Dr. Fleshner talked about the “inflammatory storm” caused by microbial associated molecular patterns (MAMPs; which she uses to distinguish from pathogen associated molecular patterns, or PAMPs, because they do not necessarily involve something foreign). She presented data on experiments where animals were exposed to a stressor (inescapable tail shocks) and the time course of IL-1β, IL-6, IL-10, and IL-18. Activation of the SNS, lead to the “cytokine storm” and then MAMPs and DAMPs. Giving mice a caspase (an inflammasome) inhibitor blocked this effect, suggesting that inflammasomes mediate the pathway between stress and MAMPs/DAMPs.

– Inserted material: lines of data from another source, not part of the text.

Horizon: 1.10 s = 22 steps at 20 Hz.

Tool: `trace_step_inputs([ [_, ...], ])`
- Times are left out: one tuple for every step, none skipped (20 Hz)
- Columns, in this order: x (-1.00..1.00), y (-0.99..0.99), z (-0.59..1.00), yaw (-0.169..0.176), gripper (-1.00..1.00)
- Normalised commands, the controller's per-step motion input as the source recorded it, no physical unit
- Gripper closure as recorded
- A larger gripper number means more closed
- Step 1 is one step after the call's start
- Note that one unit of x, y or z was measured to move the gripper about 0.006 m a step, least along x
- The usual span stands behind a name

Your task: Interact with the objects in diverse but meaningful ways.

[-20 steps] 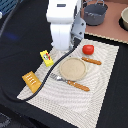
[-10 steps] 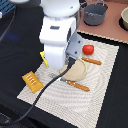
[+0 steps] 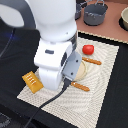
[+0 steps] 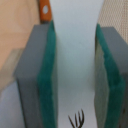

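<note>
Right now the white fish-like piece sits between my green pads, which touch it on both sides; my gripper is pinched on it. A small black fork-shaped mark shows on its near end. In the exterior view my arm hides the grasp. The red tomato-like ball lies at one o'clock from the tan plate, the orange ridged block at nine o'clock, both on the striped mat. A grey pot stands beyond, at twelve o'clock.
</note>
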Motion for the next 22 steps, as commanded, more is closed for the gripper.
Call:
trace_step_inputs([
  [0.71, -0.68, -0.05, -0.035, 1.0],
  [0.71, -0.67, -0.1, -0.04, 1.0],
  [0.81, -0.53, -0.17, -0.032, 1.0],
  [0.79, -0.36, -0.22, -0.019, 1.0],
  [0.75, -0.22, -0.29, -0.013, 1.0],
  [0.62, -0.25, -0.37, -0.014, 1.0],
  [0.55, -0.25, -0.43, -0.011, 1.0],
  [0.53, -0.24, -0.46, -0.011, 1.0],
  [0.53, -0.24, -0.47, -0.011, 1.0],
  [0.49, -0.25, -0.48, -0.013, 1.0],
  [0.51, -0.21, -0.43, -0.006, 1.0],
  [0.51, -0.13, -0.36, 0.0, 1.0],
  [0.47, -0.03, -0.28, 0.0, 1.0],
  [0.39, 0.0, -0.25, 0.0, 1.0],
  [0.33, 0.0, -0.21, 0.0, 1.0],
  [0.31, 0.0, -0.13, 0.0, 1.0],
  [0.28, 0.0, 0.0, 0.002, 1.0],
  [0.09, 0.0, 0.11, 0.005, -1.0],
  [0.06, 0.0, 0.48, 0.0, -1.0],
  [0.06, 0.0, 1.0, 0.0, -1.0],
  [0.16, 0.0, 1.0, 0.0, -1.0],
  [0.22, 0.05, 1.0, 0.0, -1.0],
])
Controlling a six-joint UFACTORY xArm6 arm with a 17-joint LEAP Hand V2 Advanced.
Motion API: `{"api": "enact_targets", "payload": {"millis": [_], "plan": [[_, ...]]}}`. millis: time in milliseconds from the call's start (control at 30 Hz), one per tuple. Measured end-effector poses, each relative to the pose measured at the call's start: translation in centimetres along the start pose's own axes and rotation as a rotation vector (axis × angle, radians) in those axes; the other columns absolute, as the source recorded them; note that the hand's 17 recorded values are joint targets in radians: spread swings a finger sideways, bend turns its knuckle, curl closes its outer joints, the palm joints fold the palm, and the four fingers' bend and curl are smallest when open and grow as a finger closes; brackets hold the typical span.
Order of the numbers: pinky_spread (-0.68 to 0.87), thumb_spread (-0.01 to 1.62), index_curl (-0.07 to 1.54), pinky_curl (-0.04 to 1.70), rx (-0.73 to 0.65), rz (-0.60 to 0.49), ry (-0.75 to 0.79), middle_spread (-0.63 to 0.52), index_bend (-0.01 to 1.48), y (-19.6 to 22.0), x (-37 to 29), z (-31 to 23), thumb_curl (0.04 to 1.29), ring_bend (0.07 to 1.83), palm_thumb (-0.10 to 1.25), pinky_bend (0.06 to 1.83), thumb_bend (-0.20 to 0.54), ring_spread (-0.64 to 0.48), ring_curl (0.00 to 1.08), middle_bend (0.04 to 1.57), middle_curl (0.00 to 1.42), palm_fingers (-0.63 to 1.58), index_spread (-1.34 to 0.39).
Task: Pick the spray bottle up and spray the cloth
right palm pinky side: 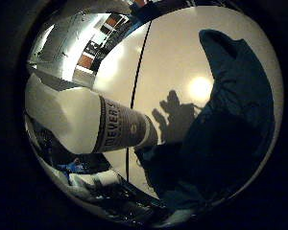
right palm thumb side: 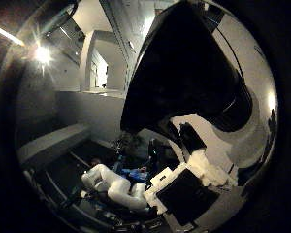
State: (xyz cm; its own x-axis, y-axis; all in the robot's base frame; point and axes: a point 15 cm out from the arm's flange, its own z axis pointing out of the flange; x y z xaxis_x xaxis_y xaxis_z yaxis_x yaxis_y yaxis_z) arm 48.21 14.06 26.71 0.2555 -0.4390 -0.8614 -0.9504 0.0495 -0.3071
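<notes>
A pale tabletop (right palm pinky side: 173, 52) is carrying the scene, and a dark blue cloth (right palm pinky side: 230, 120) is lying rumpled on it, catching the hand's shadow alongside.

- The spray bottle (right palm pinky side: 93, 127) is filling much of the little-finger view, its head running out of sight at the rim.
- The dark cloth (right palm pinky side: 230, 129) is lying on the pale table (right palm pinky side: 173, 52), its folds sinking into shadow.
- The hand (right palm thumb side: 184, 189) is showing only in part; its finger posture is staying unreadable.
- A large dark shape (right palm thumb side: 184, 73) is blocking the thumb view.
</notes>
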Motion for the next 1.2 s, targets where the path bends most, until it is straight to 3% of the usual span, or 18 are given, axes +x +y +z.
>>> {"api": "enact_targets", "payload": {"millis": [433, 1200], "plan": [[0.42, 0.99, 0.31, 0.00, 0.021, -0.019, 0.010, 0.04, 0.17, -3.1, -0.4, -0.5, 0.37, 0.48, 0.70, 0.86, -0.026, 0.10, 0.27, 0.22, 0.37, 0.18, -0.26], [0.41, 0.99, 0.31, 0.00, -0.036, -0.025, 0.022, 0.04, 0.17, -1.0, 2.0, 0.9, 0.37, 0.49, 0.70, 0.88, -0.026, 0.08, 0.27, 0.21, 0.37, 0.17, -0.26]]}}
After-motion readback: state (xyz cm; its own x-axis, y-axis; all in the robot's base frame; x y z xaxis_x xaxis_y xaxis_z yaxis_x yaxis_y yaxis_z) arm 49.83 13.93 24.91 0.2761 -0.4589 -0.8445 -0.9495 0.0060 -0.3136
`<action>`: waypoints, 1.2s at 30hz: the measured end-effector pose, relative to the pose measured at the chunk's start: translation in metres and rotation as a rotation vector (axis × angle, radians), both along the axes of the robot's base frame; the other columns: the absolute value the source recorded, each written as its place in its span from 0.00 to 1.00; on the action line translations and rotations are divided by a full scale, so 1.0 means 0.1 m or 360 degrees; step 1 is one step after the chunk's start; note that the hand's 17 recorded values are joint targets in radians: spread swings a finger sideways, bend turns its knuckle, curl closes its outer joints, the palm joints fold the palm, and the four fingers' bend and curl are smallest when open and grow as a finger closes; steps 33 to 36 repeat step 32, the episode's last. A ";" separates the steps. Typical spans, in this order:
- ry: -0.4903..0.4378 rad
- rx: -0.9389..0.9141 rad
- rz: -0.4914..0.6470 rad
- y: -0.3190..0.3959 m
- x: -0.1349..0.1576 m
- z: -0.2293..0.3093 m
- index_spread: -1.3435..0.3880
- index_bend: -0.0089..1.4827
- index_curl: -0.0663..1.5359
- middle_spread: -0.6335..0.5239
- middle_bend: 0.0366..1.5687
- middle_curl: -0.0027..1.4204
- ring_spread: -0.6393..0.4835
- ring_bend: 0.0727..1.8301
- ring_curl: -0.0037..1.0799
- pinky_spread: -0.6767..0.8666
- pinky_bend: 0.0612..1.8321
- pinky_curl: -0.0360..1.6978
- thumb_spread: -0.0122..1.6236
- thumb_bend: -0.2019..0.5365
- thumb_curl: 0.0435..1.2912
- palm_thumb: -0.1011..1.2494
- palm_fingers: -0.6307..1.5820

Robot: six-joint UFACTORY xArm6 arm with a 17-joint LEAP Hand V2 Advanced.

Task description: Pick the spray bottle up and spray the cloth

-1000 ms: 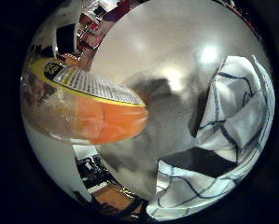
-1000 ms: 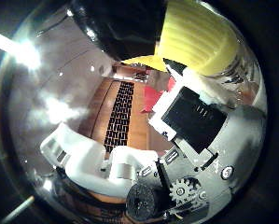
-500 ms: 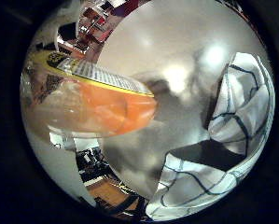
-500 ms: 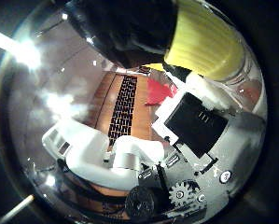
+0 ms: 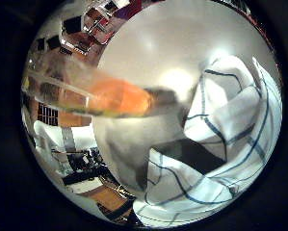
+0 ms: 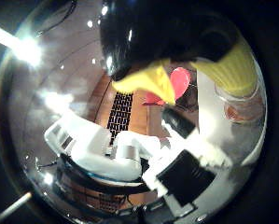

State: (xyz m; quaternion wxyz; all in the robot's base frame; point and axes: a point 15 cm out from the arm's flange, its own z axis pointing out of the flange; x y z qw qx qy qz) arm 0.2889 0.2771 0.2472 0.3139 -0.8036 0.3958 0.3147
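A spray bottle (image 5: 115, 97) with orange liquid lies across the little finger side view, close to the palm and blurred. Its black spray head (image 6: 162, 32), yellow trigger (image 6: 147, 82) and yellow ribbed collar (image 6: 232, 70) fill one side of the thumb side view. My right hand (image 6: 129, 154) has its white and black fingers curled by the bottle, and one white finger (image 6: 208, 116) crosses the neck. A white cloth with blue stripes (image 5: 230, 144) lies crumpled on the grey table (image 5: 158, 48), beyond the bottle's base.
The grey table's edge (image 5: 102, 159) runs near the cloth. Past it are a wooden floor (image 6: 134, 116) with a dark grille, a red object (image 6: 178, 81) and room furniture (image 5: 81, 161).
The bottle has tilted and shifted against the palm. Its spray head looms larger and the yellow trigger now shows. The cloth fills more of the little finger side view.
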 end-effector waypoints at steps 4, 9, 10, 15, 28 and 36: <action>-0.0003 -0.0001 -0.0006 -0.10 0.02 0.04 0.60 0.17 0.36 0.45 0.37 0.37 0.48 0.47 0.41 0.56 0.35 0.42 0.66 0.24 0.31 0.59 0.35; -0.0020 -0.0015 -0.0006 -0.21 0.03 0.08 0.61 0.15 0.34 0.47 0.33 0.34 0.51 0.42 0.38 0.67 0.30 0.38 0.66 0.24 0.30 0.58 0.37; -0.0020 -0.0027 -0.0005 -0.24 0.03 0.07 0.61 0.14 0.34 0.47 0.32 0.34 0.51 0.42 0.37 0.68 0.30 0.37 0.66 0.24 0.30 0.58 0.37; -0.0016 -0.0049 -0.0023 -0.40 0.06 0.08 0.61 0.13 0.31 0.49 0.30 0.32 0.53 0.39 0.35 0.70 0.27 0.34 0.66 0.24 0.29 0.58 0.38; -0.0057 -0.0087 -0.0067 -0.69 0.11 0.17 0.62 0.12 0.27 0.50 0.26 0.30 0.55 0.35 0.31 0.71 0.26 0.27 0.65 0.24 0.27 0.57 0.40; -0.0060 -0.0095 -0.0082 -0.74 0.13 0.17 0.62 0.12 0.26 0.50 0.26 0.30 0.55 0.35 0.31 0.71 0.26 0.26 0.65 0.24 0.27 0.57 0.41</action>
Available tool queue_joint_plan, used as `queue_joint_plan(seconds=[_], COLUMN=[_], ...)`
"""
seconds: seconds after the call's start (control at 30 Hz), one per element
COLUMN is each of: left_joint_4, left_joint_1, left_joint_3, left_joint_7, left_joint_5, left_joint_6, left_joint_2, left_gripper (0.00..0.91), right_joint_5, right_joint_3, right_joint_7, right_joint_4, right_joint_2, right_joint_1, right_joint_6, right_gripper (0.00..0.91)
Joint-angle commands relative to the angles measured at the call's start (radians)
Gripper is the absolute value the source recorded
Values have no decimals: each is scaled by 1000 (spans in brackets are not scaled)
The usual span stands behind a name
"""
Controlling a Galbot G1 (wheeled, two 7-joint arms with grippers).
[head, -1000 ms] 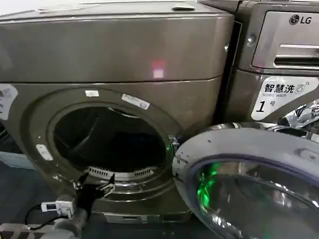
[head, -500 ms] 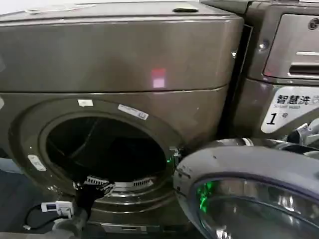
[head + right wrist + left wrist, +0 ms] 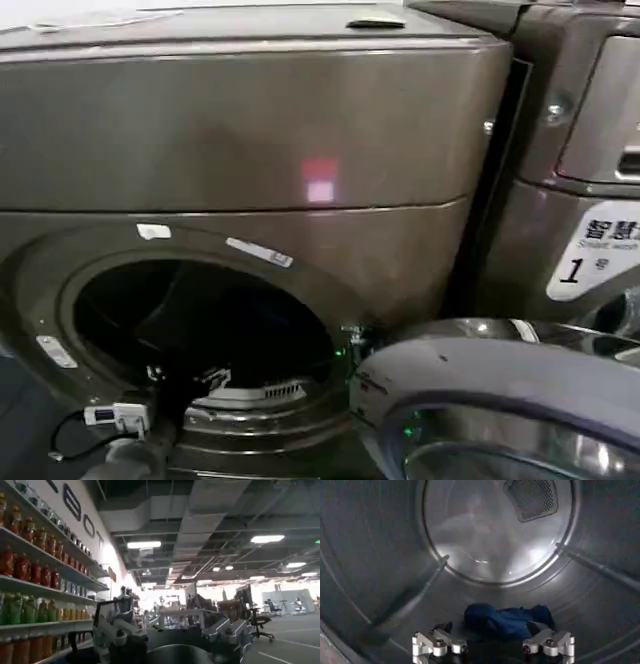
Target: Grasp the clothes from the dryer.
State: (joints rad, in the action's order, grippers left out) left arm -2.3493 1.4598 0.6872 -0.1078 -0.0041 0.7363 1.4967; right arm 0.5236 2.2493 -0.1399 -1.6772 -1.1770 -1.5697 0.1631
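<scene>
The clothes (image 3: pixel 507 620) are a small blue heap on the floor of the dryer (image 3: pixel 250 130) drum, just ahead of our left gripper (image 3: pixel 492 647). Its fingers are spread wide apart with nothing between them. The heap looks soft, light and floppy, so we think pinching its puffy middle would work best. The round mouth leaves lots of room, but the metal ribs (image 3: pixel 410 597) stick out on both sides. Our right gripper (image 3: pixel 175 635) waits outside, open.

Silver-knuckled, black-tipped left gripper (image 3: pixel 492 649)
</scene>
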Motion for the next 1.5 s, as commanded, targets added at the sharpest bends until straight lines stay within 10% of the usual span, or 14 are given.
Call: queue_joint_plan(seconds=[0.03,1.5], left_joint_4=[6,648], left_joint_1=[-9,-565], left_joint_3=[-2,-37], left_joint_7=[2,-55], left_joint_5=[5,106], left_joint_6=[49,49], left_joint_2=[0,-34], left_gripper=[907,907], right_joint_5=[-9,-28], right_joint_3=[0,-52], right_joint_7=[0,-1], right_joint_4=[0,-12], right_joint_2=[3,5], right_joint_1=[2,24], right_joint_6=[-4,-20], right_gripper=[907,907])
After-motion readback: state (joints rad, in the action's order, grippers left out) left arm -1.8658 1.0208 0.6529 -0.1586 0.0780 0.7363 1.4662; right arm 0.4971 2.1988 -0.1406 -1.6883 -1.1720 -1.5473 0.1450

There was another presentation by Francisco Quintana from Harvard titled, Aryl hydrocarbon receptor (AHR) in the Control of Neuroinflammation, but it was too detailed for me to really follow and make much sense of. Apparently they can do some pretty cool things with nanoparticles to deliver certain molecules into a system (which was not the main focus of the talk, but I thought sounded cool).

The key points I felt I learned from this symposium were that sterile inflammation can occur without infection. This is related to things called DAMPs, PAMPs, and MAMPs, seems to be largely mediated via IL-1, which requires inflammasomes, so inflammasome inhibitors (such as inhibitors of caspase) can knockout the effects.

Glucocorticoids: Newly discovered functions in health and disease?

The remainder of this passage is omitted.